Niederzier/Oberzier: Quartiersentwicklung Weiherhof: Niederzier setzt Projekt in Rekordzeit um

Niederzier/Oberzier : Quartiersentwicklung Weiherhof: Niederzier setzt Projekt in Rekordzeit um

Es ist das größte Infrastrukturprojekt in der Gemeinde Niederzier in den vergangenen zehn Jahren und es wurde in Rekordzeit umgesetzt: Mit einem kleinen Fest haben Verwaltung und Politik am Samstag im Beisein vieler interessierter Bürger die Quartiersentwicklung Weiherhof abgeschlossen.

Mehr als 20 Millionen Euro

Mehr als 5,4 Millionen Euro hat die Kommune in den vergangenen zwei Jahren in das städtebauliche Gegenstück zur „Neuen Mitte“ rund um die Gesamtschule westlich der Kreisstraße 2 investiert. Inklusive der privaten Investitionen der Bauherren im Wohnpark Weiherhof I mit seinen 39 Einfamilien- und drei Mehrfamilienhäusern werden es am Ende sicherlich deutlich mehr als 20 Millionen sein, sprach Niederziers Bürgermeister Hermann Heuser (SPD) von einem wichtigen Beitrag zur Stärkung des regionalen Handwerks.

Und mit Blick auf die Wachstumsinitiative des Kreises Düren rief Heuser Landrat Wolfgang Spelthahn (CDU) zu: „Auftrag erfüllt“. Wenn voraussichtlich 2019 alle Grundstücke bebaut sind, wird die Gemeinde Niederzier um fast 200 Einwohner gewachsen sein.

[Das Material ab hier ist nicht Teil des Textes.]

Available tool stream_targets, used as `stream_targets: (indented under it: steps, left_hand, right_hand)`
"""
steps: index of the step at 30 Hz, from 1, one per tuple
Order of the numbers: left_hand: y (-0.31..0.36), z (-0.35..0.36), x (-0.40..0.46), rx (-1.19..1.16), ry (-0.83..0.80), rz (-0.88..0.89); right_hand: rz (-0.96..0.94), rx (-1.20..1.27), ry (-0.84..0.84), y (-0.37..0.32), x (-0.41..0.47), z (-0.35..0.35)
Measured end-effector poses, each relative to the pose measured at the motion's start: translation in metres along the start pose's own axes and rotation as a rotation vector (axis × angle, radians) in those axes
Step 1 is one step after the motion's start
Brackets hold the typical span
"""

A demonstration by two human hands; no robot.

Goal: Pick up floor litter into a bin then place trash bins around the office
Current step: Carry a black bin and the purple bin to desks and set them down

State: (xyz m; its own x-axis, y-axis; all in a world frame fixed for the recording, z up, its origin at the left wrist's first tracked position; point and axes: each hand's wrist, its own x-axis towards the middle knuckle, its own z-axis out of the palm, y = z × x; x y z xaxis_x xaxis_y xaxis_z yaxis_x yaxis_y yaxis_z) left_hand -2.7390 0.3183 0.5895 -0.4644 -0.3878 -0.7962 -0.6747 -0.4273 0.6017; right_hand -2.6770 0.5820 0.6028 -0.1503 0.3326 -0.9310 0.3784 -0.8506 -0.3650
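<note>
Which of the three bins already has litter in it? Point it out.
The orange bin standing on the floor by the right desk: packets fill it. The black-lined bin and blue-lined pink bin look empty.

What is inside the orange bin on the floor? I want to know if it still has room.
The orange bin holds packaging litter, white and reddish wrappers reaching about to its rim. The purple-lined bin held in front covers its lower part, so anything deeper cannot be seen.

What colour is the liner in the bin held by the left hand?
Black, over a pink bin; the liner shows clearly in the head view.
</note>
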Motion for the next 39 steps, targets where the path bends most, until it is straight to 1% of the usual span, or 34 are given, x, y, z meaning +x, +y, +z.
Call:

Das Wohngebiet mit einer Fläche von 3,3 Hektar ist das Herzstück eines Quartiers, das aber noch weitaus mehr bietet. Mit einer Umgestaltung der Flächen rund um das Schulzentrum wurden auch die Schulstraße und die Straße „Am Weiherhof“ spürbar aufgewertet.

Die Kompensation

So wurde die Bushaltestelle direkt vor der Schule verlegt, die dort wegfallenden Parkplätze wurden an der Schulstraße mehr als kompensiert. Für die künftigen Neubürger, aber auch für Lehrer und Schüler des Standortes Niederzier der Gesamtschule stehen nun mehr als 80 Stellplätze zur Verfügung, die in Kürze noch mit zwei E-Ladesäulen ergänzt werden.

Optisch äußerst ansprechend ist die etwa ein Hektar große und gut 220000 Euro teure Parkanlage geworden, die das Wohnquartier Weiherhof entlang der Schulstraße und der Kreisstraße 2 mit der „Neuen Mitte“ verbindet und die dort errichte Skateranlage und das Fußball-Minispielfeld umschließt.

Besonders stolz sind Bürgermeister Hermann Heuser und sein Bauamtsleiter Ben Savelsberg dabei auf die zum Teil bereits 20 Jahre alten Bäume, die neu gepflanzt wurden und einen ökologischen Ausgleich für die Gehölze darstellen, die dem neuen Park weichen mussten. Einzig die Bänke fehlen noch, sollen aber in Kürze ebenso folgen wie die Wartehäuschen auf der neuen Bushaltestelle, kündigte Heuser an. „Sie sind bereits bestellt.“

Neuer Kindergarten

Teil des Masterplans war zudem der Bau eines neuen Kindergartens. Das erste Gebäude mit Platz für zwei Kita-Gruppen wurde bereits im Dezember 2017, der Bau eines zweiten Gebäudes für noch einmal zwei Gruppen hat bereits begonnen.

Letzter Meilenstein im Rahmen des Masterplans soll der Bau eines gemeinsamen Feuerwehrgerätehause für die Löschgruppen Niederzier und Oberzier werden, das bis 2020 nördlich der Gesamtschule errichtet werden soll Ein Fachplaner erarbeitet derzeit eine Konzeptstudie, die — hofft der sozialdemokratische Bürgermeister — dann auch bei den bislang eher skeptischen Mitgliedern der Wehr auf Zustimmung trifft.

Mehrfamilienhäuser

Bereits in der Sitzung des Niederzierer Kommunalparlamentes am kommenden Donnerstag, 21. Juni, sollen die baurechtlichen Weichen für den Wohnpark Weiherhof II gestellt werden. An der Ecke Forstweg/Niederzierer Straße sollen 2019/20 noch einmal vier Mehrfamilienhäuser entstehen, davon nach Möglichkeit eines mit Sozialwohnungen.